First Competitors WOD at CrossFit Full Strength

Got up bright and early to head in for the 8am competitors WOD. Everyone who goes tries to Rx as much as possible and the quality of the athletes pushes everyone to train harder. Wasn’t sure what to expect, especially since the WOD wasn’t posted ahead of time.

Warm-up

  • 500m Row
  • 5 Deadlifts (225#)
  • 4 Deadlifts (315#)

WOD

This is event #6 from the 2012 Regionals

  • 3 Rounds
    • 7 Deadlifts (345#/225#)
    • 7 MU
  • 3 Rounds
    • 21 Wall Balls (10′, 20#/14# MB)
    • 21 T2B
  • 100′ Farmer’s Carry (100#/70# x2)
  • 28 Burpee Over the Box Jumps (24″/20″)
  • 100′ Farmer’s Carry (100#/70# x2)
  • 3 MU

2012-regional-events

WOW! As Chayet was writing the WOD on the board we all were getting scared.
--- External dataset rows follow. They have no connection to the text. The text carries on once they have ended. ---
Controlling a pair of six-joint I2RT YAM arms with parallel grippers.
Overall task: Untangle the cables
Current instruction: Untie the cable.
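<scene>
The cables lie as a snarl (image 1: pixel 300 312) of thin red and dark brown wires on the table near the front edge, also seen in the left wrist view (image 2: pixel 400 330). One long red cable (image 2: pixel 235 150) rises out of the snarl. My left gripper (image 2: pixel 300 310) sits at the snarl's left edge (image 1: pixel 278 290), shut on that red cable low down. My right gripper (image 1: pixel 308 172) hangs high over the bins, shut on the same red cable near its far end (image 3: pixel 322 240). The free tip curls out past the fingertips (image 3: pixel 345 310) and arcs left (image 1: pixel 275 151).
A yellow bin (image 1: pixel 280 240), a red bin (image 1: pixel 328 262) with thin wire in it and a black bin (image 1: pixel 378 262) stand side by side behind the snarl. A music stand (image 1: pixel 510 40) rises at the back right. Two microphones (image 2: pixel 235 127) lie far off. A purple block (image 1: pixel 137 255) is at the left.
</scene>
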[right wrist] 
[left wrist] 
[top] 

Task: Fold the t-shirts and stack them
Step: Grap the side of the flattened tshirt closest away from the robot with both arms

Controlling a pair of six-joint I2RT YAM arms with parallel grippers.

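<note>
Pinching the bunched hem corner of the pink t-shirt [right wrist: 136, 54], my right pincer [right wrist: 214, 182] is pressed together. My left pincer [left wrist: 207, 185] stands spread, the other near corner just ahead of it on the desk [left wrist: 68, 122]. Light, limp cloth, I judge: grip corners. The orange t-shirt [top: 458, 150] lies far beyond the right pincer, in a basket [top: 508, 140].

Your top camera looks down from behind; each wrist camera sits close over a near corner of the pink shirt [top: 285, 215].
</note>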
Yes, that’s all one workout. No rest times in there.

I decided to only use 315# for the deadlifts and did jumping bar muscle-ups, but went Rx on everything else. We used loaded up barbells for the farmer’s carry, which was quite the challenge because you had to find a good balance point in each bar.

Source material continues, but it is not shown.